The potential fix: Steele explains that an enzyme called telomerase might help. It’s disabled in most adult cells, and adding an extra copy of the telomerase gene helps a cell live on. But, he cautions that this might not be wise, since 90% of cancers turn telomerase back on (enabling cells to divide continuously). Other ideas include using gene therapy to lengthen telomeres directly, or employing telomerase activators (like a chemical called TA-65) to reactivate telomerase genes temporarily to reap the benefits of the enzyme without significantly increasing cancer risk.
Mitochondria Become Less Efficient
Mitochondria, which generate energy within your cells, also deteriorate over time and cause aging in your brain, heart, and muscles. They become less plentiful and less efficient at producing energy in several ways. First, mitochondria contain their own chromosomes, and their DNA sustains damage and accumulates mutations. Second, when the process of generating power goes wrong, mitochondria produce reactive molecules called free radicals, which damage your proteins and DNA. And finally, dysfunctional mitochondria accumulate as your body gets less efficient at recycling them (and eventually play a role in Parkinson’s and Alzheimer’s).
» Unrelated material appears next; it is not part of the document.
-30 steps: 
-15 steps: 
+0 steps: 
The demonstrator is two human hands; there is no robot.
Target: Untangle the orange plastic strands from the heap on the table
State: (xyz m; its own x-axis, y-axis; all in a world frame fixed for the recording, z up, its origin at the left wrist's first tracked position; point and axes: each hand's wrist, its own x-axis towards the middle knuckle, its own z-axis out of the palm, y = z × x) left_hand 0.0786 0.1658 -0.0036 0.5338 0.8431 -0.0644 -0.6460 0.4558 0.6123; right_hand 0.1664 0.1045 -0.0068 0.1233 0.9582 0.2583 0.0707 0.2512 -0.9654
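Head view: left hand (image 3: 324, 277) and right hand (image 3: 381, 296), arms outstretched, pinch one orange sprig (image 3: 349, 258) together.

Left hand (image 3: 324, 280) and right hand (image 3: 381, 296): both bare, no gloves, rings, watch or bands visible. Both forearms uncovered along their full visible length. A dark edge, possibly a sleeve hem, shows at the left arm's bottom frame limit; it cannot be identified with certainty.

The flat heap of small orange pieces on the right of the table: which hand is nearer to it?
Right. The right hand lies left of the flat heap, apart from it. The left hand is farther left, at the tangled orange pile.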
The potential fix: Steele writes that antioxidants could protect mitochondria against free radical damage. Scientists could also develop drugs that enhance mitophagy, your body’s process for removing damaged and ineffective mitochondria. It might also be possible to reduce the effect of DNA mutations if scientists can insert a backup copy of mitochondrial genes, or use mitolytic drugs (which are currently hypothetical) to kill cells that no longer have functional mitochondria.
Your DNA Gets Damaged and Mutates
DNA damage (and the mutations that result from this damage) is another form of age-related deterioration—and one of the most difficult to fix, according to Steele. Each of your cells contains DNA, the genetic code for building and maintaining your body. This code is constantly damaged by toxins, carcinogens, and radiation—but most of all by the process of metabolizing food into energy. Your body can often repair the damage, but sometimes the repair process malfunctions and causes a mutation: a change to the instructions in your DNA. Mutations change how cells behave and can cause cancer or other consequences.
The potential fix: Steele writes that researchers could improve our natural DNA repair machinery, perhaps by adding or altering genes. They could also work to counter the effects of common DNA mutations, target the genes that enable mutated cells to make thousands of copies of themselves, or experiment with using stem cells to replace mutated cells.
Epigenetics Get Less Effective at Controlling Your Genetic Code
Age-related deterioration also affects “epigenetics,” the chemical code that annotates your DNA and changes how genes are expressed. Steele writes that epigenetic annotations become less effective as you age—to the extent that epigenetic marks called DNA methylation predict your “epigenetic age.” If you have an epigenetic age lower than your chronological age, then you’re biologically younger, with better health and a lower risk of death. (Shortform note: DNA methylation decreases with age, so gene expression becomes less controlled as we get older.)
The potential fix: Steele explains that when scientists create iPSCs, restoring the ability of adult cells to turn into any cell type, the epigenetic age of these cells resets to zero. Because reprogramming your body’s cells into iPSCs would cause them to stop functioning as you need them to, scientists could reprogram cells temporarily, develop drugs that mimic some of the effects of reprogramming, or change chemical groups called “epigenetic marks” on your DNA.
Communication Between Cells Goes Down
Finally, some contributors to aging don’t happen inside your cells, but instead involve the deterioration of the signals in the cells’ environment. Steele explains that signals constantly travel around your body: inflammatory signals, nutrient-sensing signals (which help you process nutrients), and signaling factors in blood. All of these signals become more dysfunctional as you age.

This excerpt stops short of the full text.